Task objective: Reproduce this listing from its first line through the line with "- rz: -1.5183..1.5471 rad", inclusive, leaving out all that follows.

Given information:
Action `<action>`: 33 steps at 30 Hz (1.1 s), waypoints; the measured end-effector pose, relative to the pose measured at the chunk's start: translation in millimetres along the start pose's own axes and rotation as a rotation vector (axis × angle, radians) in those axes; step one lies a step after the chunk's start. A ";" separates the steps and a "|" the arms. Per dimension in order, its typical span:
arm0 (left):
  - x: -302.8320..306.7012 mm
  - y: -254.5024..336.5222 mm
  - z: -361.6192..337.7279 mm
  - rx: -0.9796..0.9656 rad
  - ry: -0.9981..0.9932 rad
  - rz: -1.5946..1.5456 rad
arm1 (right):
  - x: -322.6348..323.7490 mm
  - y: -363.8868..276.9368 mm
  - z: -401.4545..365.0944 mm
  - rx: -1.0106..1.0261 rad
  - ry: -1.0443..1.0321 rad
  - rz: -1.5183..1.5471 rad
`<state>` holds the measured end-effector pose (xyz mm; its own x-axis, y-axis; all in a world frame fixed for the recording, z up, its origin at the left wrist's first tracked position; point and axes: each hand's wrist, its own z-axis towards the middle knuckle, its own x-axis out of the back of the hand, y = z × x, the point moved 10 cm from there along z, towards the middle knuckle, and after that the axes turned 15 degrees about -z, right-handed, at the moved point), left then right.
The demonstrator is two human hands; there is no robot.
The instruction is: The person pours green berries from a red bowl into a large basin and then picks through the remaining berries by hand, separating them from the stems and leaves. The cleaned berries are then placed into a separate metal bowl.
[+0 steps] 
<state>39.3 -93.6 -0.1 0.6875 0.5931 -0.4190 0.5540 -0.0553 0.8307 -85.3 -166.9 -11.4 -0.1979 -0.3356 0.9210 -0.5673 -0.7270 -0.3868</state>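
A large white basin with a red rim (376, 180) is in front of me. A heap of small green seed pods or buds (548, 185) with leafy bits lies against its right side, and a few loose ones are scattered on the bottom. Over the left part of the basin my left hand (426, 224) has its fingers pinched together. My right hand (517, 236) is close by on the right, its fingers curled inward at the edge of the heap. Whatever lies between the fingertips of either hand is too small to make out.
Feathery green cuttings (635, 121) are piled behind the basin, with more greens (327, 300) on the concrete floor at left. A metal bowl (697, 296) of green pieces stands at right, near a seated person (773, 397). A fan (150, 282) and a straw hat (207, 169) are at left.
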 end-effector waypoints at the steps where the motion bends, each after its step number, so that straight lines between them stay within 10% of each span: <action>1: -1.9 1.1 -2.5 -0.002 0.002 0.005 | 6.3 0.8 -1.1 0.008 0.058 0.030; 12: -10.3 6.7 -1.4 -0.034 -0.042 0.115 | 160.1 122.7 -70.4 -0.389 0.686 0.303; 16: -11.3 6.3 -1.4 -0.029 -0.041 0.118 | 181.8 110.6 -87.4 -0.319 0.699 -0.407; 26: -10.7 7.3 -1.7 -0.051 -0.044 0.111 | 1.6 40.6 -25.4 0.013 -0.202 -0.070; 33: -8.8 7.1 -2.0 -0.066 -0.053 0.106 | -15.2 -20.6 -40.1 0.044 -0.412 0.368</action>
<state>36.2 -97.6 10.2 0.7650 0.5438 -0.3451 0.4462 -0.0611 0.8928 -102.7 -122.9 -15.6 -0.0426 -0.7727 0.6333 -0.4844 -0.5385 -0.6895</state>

Output for this exercise:
Action `<action>`: 33 steps at 30 Hz (1.1 s), waypoints; the measured end-effector pose, relative to the pose measured at the chunk's start: translation in millimetres along the start pose's own axes and rotation as a rotation vector (axis × angle, radians) in those axes; step one lies a step after the chunk's start. A ";" separates the steps and a "|" the arms. Per dimension in order, its typical span:
arm0 (left):
  - x: -302.8320..306.7012 mm
  - y: -254.5024..336.5222 mm
  - z: -361.6192..337.7279 mm
  - rx: -0.9796..0.9656 rad
  - ry: -0.9981..0.9932 rad
  - rz: -1.5946..1.5456 rad
arm1 (right):
  - x: -322.6348..323.7490 mm
  - y: -363.8868..276.9368 mm
  - z: -401.4545..365.0944 mm
  - rx: -1.0106..1.0261 rad
  - ry: -1.0443..1.0321 rad
  - rz: -1.5183..1.5471 rad

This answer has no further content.